休戈眉目深邃,严肃认真的锤死了萧然心里的勤劳小人。
他吻上萧然半张的薄唇,以此掠走了爱人心里最后一点大义与良知,萧然虽握着他腕子软声呜咽了一阵,但最终是遂了他的心意。
——所谓美色误国大抵就是如此。
萧然反手抓上床头横栏的时候,心里只剩这个词。
试图跟他索求情爱的休戈实在是太好看了,尤其是那双深褐色的眼睛,像是能将他的魂魄都吸进去。
然而大抵是老天爷看不惯他们蜜里调油,越是水到渠成,就越容易被打岔。
门外细碎轻巧的脚步声渐渐清晰,最是意乱情迷的时候,他们谁都没在意,结果就在休戈临门一脚的当口,何圆圆小朋友哒哒哒的跑来敲响了房门,萧然浑身一凛下意识往床里一滚,仓皇之间,休戈剑拔弩张的小兄弟惨遭命中。
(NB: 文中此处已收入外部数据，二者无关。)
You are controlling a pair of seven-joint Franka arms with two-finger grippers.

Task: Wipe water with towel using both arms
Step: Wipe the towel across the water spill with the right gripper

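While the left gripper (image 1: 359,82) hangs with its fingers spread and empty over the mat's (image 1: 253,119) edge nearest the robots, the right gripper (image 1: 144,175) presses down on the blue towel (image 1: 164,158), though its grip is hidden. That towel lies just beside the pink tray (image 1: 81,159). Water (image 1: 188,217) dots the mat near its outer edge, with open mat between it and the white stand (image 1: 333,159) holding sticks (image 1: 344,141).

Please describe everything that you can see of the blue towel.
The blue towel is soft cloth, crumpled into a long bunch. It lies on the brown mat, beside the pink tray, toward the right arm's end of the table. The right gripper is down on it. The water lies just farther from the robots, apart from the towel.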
“舅舅——二舅舅!起床啦——商队今年有螃……咦,二舅舅你怎么啦,你叫那么大声干什么呀?”像这般的兵荒马乱已经不是第一次了,自打三个孩子能跑能跳,这样的事简直是时常发生。
可细论起来,这又不能怪人家孩子,说到底还是他们做大人的不够小心,萧然又窘迫又心疼的披上了衣服,圆圆还算知道规矩,听见屋里动静不对就老老实实缩着脖子溜走,没敢往屋里钻。
休戈气急败坏的捂着下腹锤床,一张俊脸憋得通红,萧然极为不忍的低声问他要不要紧,休戈梗着脖子扛起了自己的偶像包袱,大义凛然的摇了摇头。
“.…..那你多躺一会,好好休息,我去接凌漪他们。”
萧然竭力忍着即将脱缰的笑意,他努力做出内疚的表情,又赶忙抬手去轻轻捋了捋休戈的卷毛。
“行,我晚点去找你。”
休戈额上都绷出了青筋,他顺着萧然的动作抬头一拱,不情不愿的埋去萧然胸口用力嗅了几下。
“好了——我今天不给她吃糖。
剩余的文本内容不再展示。